■ WHAT TO PRODUCE
The required output is all lines below that contain the word "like".

[Records drawn from a dataset]
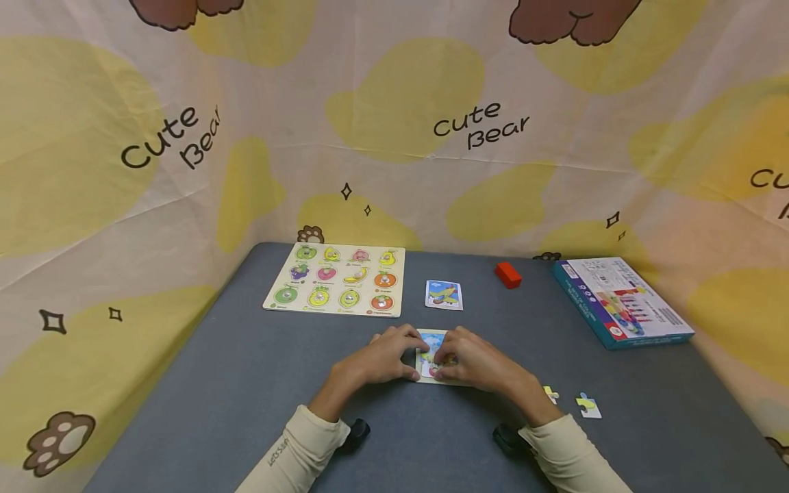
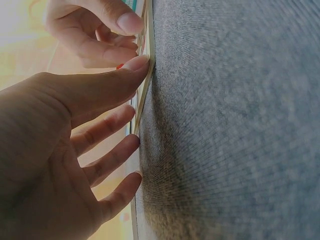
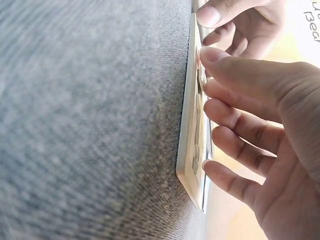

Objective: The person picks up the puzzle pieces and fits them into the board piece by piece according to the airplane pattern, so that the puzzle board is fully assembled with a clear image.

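Note:
A small wooden jigsaw board (image 1: 453, 383) with a picture on it lies on the table between my hands. My left hand (image 1: 388, 357) holds its left end, thumb at the near corner and index finger toward the far side. My right hand (image 1: 476, 363) reaches over the board and covers its right part. In the right wrist view, its thumb and index finger pinch a thin puzzle piece (image 3: 202, 80) at the board's surface. Other flat pieces (image 3: 197, 132) sit in the board. Two loose puzzle pieces (image 1: 588, 405) lie by the right forearm, one partly hidden.
A fruit puzzle board (image 1: 335, 281) lies at the back left. Behind my hands is an airplane picture card (image 1: 444, 295), with a red block (image 1: 508, 275) farther right. A boxed game (image 1: 629, 301) lies at the right. Printed cloth (image 1: 394, 123) hangs around the grey table (image 1: 246, 411).

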A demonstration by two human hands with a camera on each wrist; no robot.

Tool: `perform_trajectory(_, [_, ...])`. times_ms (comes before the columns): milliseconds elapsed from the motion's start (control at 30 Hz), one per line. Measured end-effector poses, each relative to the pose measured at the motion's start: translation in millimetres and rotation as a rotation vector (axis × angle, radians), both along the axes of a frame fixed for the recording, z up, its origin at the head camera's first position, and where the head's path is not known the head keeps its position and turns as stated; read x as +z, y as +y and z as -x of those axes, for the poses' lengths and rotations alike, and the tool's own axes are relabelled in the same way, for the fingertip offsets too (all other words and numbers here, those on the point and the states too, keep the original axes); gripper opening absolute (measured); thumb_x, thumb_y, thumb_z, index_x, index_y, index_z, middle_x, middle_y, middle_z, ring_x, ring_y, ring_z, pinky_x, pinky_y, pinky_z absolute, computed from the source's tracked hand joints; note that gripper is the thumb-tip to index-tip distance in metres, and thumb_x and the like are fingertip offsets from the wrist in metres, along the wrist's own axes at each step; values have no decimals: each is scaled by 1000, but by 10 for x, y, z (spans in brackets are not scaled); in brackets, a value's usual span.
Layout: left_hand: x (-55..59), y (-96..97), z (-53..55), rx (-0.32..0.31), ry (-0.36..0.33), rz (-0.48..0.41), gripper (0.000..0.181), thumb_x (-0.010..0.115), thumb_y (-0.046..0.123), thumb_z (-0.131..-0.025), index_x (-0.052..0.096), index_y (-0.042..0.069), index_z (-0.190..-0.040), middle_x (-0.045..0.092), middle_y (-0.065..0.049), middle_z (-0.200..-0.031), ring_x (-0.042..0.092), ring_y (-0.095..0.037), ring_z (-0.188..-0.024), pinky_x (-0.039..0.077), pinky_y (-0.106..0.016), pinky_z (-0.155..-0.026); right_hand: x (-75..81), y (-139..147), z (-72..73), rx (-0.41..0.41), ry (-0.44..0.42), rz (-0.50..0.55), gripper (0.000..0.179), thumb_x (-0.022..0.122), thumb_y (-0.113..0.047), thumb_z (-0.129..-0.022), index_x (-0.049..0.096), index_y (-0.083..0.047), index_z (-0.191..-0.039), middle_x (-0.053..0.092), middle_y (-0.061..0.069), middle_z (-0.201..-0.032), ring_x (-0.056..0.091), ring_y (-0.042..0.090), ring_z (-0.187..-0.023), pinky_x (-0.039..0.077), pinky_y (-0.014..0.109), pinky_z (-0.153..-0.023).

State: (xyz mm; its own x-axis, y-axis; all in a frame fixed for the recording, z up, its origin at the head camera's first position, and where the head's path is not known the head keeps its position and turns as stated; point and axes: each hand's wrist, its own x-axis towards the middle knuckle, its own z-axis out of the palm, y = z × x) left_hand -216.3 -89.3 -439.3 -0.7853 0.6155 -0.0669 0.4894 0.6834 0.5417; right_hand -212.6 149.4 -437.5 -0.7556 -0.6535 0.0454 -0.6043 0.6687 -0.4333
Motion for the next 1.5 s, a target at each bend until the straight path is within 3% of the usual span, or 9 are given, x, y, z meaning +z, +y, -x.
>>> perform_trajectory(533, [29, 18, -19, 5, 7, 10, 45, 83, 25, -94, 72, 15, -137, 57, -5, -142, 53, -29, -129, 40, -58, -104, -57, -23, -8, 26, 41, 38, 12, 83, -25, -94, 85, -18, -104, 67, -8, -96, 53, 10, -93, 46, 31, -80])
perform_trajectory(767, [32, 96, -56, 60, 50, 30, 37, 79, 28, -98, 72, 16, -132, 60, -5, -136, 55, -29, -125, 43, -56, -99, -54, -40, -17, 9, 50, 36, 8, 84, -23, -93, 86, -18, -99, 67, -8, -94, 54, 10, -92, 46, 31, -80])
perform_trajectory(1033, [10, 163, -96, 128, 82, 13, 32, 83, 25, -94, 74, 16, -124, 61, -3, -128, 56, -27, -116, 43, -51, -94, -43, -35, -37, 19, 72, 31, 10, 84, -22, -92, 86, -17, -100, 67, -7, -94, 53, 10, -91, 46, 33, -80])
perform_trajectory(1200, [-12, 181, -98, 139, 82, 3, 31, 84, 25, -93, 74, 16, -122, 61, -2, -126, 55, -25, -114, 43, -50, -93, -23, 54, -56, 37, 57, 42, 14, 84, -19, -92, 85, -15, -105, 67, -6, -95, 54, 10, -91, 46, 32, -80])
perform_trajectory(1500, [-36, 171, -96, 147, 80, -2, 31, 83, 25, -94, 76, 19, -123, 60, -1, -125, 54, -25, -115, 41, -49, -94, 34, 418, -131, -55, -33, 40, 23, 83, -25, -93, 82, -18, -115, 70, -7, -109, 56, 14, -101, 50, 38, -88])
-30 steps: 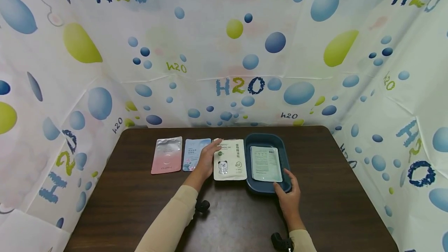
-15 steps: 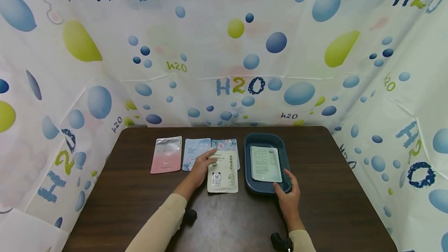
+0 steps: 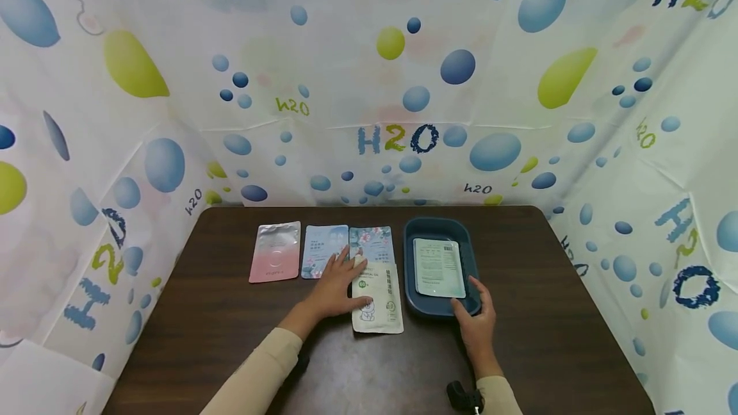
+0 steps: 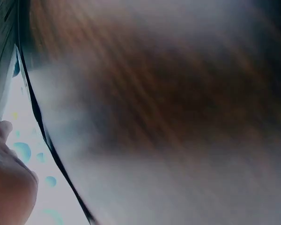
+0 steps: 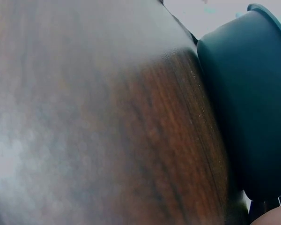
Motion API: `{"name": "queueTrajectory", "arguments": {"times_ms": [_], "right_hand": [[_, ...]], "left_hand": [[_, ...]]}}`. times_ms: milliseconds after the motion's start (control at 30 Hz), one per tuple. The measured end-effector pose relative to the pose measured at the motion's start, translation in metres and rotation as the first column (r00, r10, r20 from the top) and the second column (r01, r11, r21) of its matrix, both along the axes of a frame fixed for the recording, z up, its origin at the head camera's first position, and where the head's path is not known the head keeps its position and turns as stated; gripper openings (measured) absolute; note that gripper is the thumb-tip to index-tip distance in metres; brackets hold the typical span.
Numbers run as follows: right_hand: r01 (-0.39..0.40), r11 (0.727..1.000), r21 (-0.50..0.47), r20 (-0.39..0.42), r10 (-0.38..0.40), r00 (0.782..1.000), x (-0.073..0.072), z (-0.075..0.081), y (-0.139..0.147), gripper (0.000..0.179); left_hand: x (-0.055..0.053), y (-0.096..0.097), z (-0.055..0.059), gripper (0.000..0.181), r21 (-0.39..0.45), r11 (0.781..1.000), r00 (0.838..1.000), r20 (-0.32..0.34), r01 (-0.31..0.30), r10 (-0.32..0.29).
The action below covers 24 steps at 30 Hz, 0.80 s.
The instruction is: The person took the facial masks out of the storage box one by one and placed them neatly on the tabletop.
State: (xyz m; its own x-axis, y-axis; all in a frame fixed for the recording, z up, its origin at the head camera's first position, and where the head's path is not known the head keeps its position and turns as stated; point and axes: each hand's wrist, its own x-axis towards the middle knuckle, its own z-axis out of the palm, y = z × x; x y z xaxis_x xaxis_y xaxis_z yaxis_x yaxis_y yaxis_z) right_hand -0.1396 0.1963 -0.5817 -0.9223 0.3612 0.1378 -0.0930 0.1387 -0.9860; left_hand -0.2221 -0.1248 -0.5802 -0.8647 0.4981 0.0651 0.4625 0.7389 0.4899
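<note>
My left hand (image 3: 334, 288) lies with fingers spread over the left side of a cream packet (image 3: 383, 303) with a panda drawing, its thumb resting on the packet. Beneath that packet's top edge is a floral blue packet (image 3: 371, 239), partly covered. A light blue packet (image 3: 319, 248) lies just left, touched or overlapped by the fingertips; I cannot tell which. My right hand (image 3: 478, 325) grips the near right corner of a dark blue tray (image 3: 410, 274). Inside the tray lies a pale green packet (image 3: 438, 268) printed with small text.
A pink and silver packet (image 3: 275, 252) lies at the left of the row on the brown table (image 3: 230, 351). Behind the table hangs a white curtain (image 3: 334, 31) with bubble prints. The left wrist view is mostly blurred.
The left hand has brought the cream packet from beside the tray toward the table's front, uncovering the floral packet. Its fingers have since spread. The right hand stays at the tray corner.
</note>
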Motion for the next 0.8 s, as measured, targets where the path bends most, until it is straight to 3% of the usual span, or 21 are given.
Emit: {"name": "queueTrajectory", "arguments": {"times_ms": [133,267,600,800], "right_hand": [[-0.004,1.0,0.004,0.009,0.004,1.0,0.0,0.0,0.0,0.059],[-0.006,1.0,0.003,0.011,0.006,1.0,0.0,0.0,-0.001,0.059],[-0.008,1.0,0.018,0.02,0.008,1.0,0.002,0.004,-0.002,0.058],[-0.005,1.0,0.01,0.014,0.005,1.0,-0.005,-0.014,0.004,0.06]], "left_hand": [[0.006,-0.003,0.0,0.092,-0.186,0.982,0.999,-0.021,0.035,-0.039],[0.014,-0.005,-0.001,0.096,-0.297,0.954,0.998,-0.032,0.038,-0.05],[0.024,-0.005,0.0,0.099,-0.361,0.932,0.997,-0.075,-0.023,-0.005],[0.023,-0.006,-0.001,0.1,-0.346,0.938,0.997,-0.073,-0.036,0.011]]}}
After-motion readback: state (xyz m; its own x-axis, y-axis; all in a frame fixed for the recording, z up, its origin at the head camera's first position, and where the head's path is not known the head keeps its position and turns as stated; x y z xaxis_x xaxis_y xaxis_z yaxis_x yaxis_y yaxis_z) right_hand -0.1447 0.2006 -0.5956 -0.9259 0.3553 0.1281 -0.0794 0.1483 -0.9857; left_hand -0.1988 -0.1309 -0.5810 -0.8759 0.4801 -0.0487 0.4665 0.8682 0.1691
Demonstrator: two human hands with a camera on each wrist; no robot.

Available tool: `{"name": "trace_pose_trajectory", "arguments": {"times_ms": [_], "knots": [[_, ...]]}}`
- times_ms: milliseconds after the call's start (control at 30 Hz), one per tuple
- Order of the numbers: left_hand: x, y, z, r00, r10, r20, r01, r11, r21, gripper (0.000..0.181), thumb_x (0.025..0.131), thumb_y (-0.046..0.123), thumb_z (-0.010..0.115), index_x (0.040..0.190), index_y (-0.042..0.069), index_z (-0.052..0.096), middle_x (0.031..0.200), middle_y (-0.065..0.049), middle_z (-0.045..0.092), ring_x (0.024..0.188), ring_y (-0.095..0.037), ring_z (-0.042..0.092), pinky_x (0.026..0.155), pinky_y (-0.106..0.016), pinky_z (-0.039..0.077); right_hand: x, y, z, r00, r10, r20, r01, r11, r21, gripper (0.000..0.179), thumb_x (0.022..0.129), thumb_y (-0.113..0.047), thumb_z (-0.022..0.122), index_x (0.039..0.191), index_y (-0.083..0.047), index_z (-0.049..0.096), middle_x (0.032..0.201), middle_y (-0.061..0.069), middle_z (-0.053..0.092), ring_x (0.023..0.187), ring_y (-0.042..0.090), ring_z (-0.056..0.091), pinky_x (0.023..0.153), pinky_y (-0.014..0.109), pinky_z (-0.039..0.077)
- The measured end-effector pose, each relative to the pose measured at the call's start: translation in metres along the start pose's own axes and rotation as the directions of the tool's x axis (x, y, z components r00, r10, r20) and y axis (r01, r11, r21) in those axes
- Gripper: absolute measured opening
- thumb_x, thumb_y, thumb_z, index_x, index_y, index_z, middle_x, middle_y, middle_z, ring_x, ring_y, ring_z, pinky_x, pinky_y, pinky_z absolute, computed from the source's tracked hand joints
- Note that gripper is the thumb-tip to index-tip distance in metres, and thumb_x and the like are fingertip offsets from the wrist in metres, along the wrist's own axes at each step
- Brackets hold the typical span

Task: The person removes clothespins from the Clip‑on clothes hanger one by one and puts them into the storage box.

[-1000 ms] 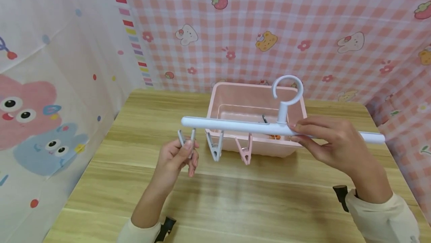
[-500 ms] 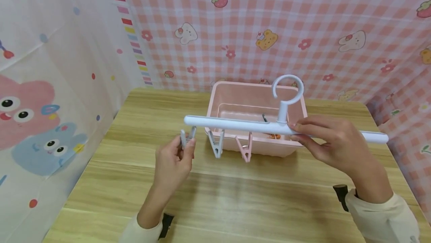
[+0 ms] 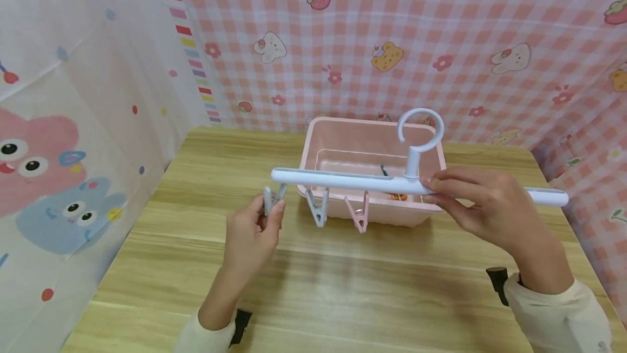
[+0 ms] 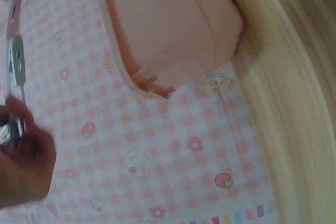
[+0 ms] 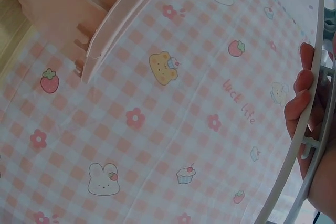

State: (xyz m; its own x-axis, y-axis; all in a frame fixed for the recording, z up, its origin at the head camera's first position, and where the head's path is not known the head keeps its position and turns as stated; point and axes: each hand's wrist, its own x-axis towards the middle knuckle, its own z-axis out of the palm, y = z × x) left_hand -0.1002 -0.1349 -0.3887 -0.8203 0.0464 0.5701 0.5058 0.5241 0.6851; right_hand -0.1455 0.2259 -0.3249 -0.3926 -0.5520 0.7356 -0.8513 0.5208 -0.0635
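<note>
My right hand (image 3: 495,217) grips a white clothes hanger (image 3: 338,180), a straight bar with a round hook on top, just right of the hook. Two clothespins hang below the bar's left half, a grey clothespin (image 3: 321,217) and a pink clothespin (image 3: 361,221). Close to the bar's left end, my left hand (image 3: 252,233) pinches another grey clothespin (image 3: 267,200) between thumb and fingers, its tips pointing up toward the underside of the bar. Part of this clothespin is hidden by the fingers. In the right wrist view, my fingers (image 5: 302,95) curl behind the hanger's rails.
Behind the hanger a pink plastic bin (image 3: 343,141) stands on the wooden table (image 3: 343,293), with a small orange item (image 3: 399,197) and a dark item (image 3: 384,170) inside. A pink checked cloth (image 3: 343,37) hangs along the back, and a white printed cloth at the left.
My left hand has turned over so its back faces the head camera, and its clothespin has turned with it. The hanger has shifted slightly right, with both hanging clothespins.
</note>
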Motion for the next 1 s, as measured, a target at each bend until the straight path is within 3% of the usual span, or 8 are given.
{"name": "trace_pose_trajectory", "arguments": {"times_ms": [67, 167, 333, 400, 533, 667, 767, 1000], "knots": [[0.001, 0.003, -0.003, 0.986, -0.117, 0.118, 0.143, 0.960, -0.242, 0.017, 0.101, 0.005, 0.057, 0.091, -0.008, 0.062, 0.060, -0.006, 0.055, 0.046, 0.000, 0.046, 0.040, -0.018, 0.043, -0.001, 0.001, 0.001, 1.000, 0.003, -0.031, -0.002, 1.000, 0.016, 0.051, 0.102, -0.047, 0.055, 0.083, -0.007, 0.080, 0.083, 0.006, 0.078, 0.067, 0.019, 0.071, 0.062, 0.020, 0.054], [0.003, 0.003, -0.008, 0.943, -0.156, 0.293, 0.291, 0.815, -0.501, 0.023, 0.107, 0.011, 0.048, 0.098, -0.006, 0.061, 0.066, 0.001, 0.056, 0.052, -0.002, 0.052, 0.046, -0.023, 0.049, -0.003, 0.002, 0.002, 0.998, 0.010, -0.059, -0.007, 0.999, 0.047, 0.051, 0.101, -0.048, 0.057, 0.083, -0.006, 0.081, 0.082, 0.008, 0.078, 0.067, 0.022, 0.071, 0.069, 0.014, 0.055], [0.004, 0.001, -0.013, 0.900, -0.128, 0.417, 0.398, 0.630, -0.667, 0.023, 0.109, 0.020, 0.043, 0.098, 0.017, 0.063, 0.070, 0.013, 0.057, 0.056, 0.000, 0.051, 0.050, -0.019, 0.047, -0.004, 0.002, 0.002, 0.997, 0.017, -0.075, -0.012, 0.998, 0.058, 0.050, 0.100, -0.048, 0.059, 0.084, -0.006, 0.081, 0.082, 0.010, 0.078, 0.068, 0.023, 0.072, 0.075, 0.010, 0.054], [0.004, 0.002, -0.012, 0.911, -0.140, 0.388, 0.378, 0.656, -0.653, 0.023, 0.109, 0.017, 0.044, 0.098, 0.013, 0.063, 0.069, 0.012, 0.056, 0.055, 0.000, 0.051, 0.049, -0.019, 0.047, -0.004, 0.001, 0.002, 0.997, 0.024, -0.080, -0.019, 0.998, 0.060, 0.051, 0.100, -0.049, 0.058, 0.084, -0.006, 0.081, 0.081, 0.011, 0.078, 0.069, 0.023, 0.072, 0.072, 0.011, 0.054], [0.004, 0.005, -0.006, 0.975, -0.139, 0.174, 0.207, 0.855, -0.475, 0.018, 0.104, 0.005, 0.052, 0.093, -0.003, 0.064, 0.063, 0.002, 0.055, 0.051, -0.001, 0.051, 0.044, -0.021, 0.048, -0.005, 0.000, 0.002, 0.995, 0.040, -0.090, -0.034, 0.997, 0.070, 0.052, 0.100, -0.050, 0.057, 0.084, -0.007, 0.081, 0.081, 0.010, 0.078, 0.068, 0.024, 0.071, 0.065, 0.016, 0.054], [0.005, 0.003, 0.001, 0.995, 0.070, -0.076, -0.075, 0.995, -0.065, 0.013, 0.093, -0.002, 0.064, 0.081, -0.005, 0.063, 0.057, -0.006, 0.056, 0.047, -0.002, 0.048, 0.041, -0.016, 0.041, -0.004, -0.001, 0.001, 0.997, 0.024, -0.067, -0.020, 0.998, 0.052, 0.051, 0.101, -0.048, 0.056, 0.085, -0.006, 0.081, 0.082, 0.009, 0.078, 0.067, 0.021, 0.071, 0.061, 0.018, 0.054], [0.006, -0.001, 0.004, 0.948, 0.279, -0.156, -0.238, 0.942, 0.238, 0.019, 0.094, 0.006, 0.063, 0.077, -0.002, 0.061, 0.052, -0.005, 0.055, 0.043, -0.006, 0.046, 0.040, -0.016, 0.036, -0.003, -0.001, -0.001, 0.999, 0.000, -0.035, 0.001, 1.000, 0.027, 0.050, 0.102, -0.045, 0.055, 0.087, -0.006, 0.081, 0.083, 0.008, 0.078, 0.068, 0.019, 0.071, 0.061, 0.018, 0.053], [0.010, -0.006, 0.008, 0.791, 0.581, -0.193, -0.332, 0.672, 0.661, 0.032, 0.102, 0.016, 0.048, 0.081, -0.003, 0.061, 0.043, 0.001, 0.036, 0.038, -0.009, 0.020, 0.036, -0.023, 0.017, -0.001, -0.004, -0.003, 1.000, -0.005, 0.006, 0.005, 0.999, 0.032, 0.047, 0.103, -0.044, 0.055, 0.092, -0.005, 0.081, 0.083, 0.007, 0.078, 0.062, 0.014, 0.067, 0.055, 0.014, 0.048]]}}
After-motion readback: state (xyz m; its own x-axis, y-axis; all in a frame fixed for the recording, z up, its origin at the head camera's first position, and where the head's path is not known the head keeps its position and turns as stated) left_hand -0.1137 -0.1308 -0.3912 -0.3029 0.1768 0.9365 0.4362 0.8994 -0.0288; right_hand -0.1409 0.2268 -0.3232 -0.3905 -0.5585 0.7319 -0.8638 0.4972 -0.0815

■ ANSWER AREA
Tool: `perform_trajectory(_, [_, ...])`. times_ms (comes before the columns): milliseconds elapsed from the motion's start (control at 30 Hz), one per line. Measured end-effector poses, each relative to the pose measured at the motion's start: translation in millimetres and rotation as a rotation vector (axis × angle, radians), both along the axes of a frame fixed for the recording, z up, its origin at the head camera's first position, and where the head's path is not known the head keeps its position and turns as stated; read x as +z, y as +y and z as -x of those axes, for the poses' lengths and rotations alike, and the tool's own axes are relabelled in the same way, for the fingertip offsets too (all other words and numbers here, those on the point and the states too, keep the original axes); gripper opening absolute (measured); thumb_x, thumb_y, thumb_z, index_x, index_y, index_z, middle_x, middle_y, middle_z, ring_x, ring_y, ring_z, pinky_x, pinky_y, pinky_z absolute, computed from the source's tracked hand joints; note that gripper is the thumb-tip to index-tip distance in metres, and thumb_x and the like are fingertip offsets from the wrist in metres, along the wrist's own axes at each step; values have no decimals: each is scaled by 1000, but by 10 for x, y, z (spans in brackets are not scaled); in brackets, a value's usual span.
- Note that gripper is the thumb-tip to index-tip distance in metres, and thumb_x and the like are fingertip offsets from the wrist in metres, along the wrist's own axes at each step

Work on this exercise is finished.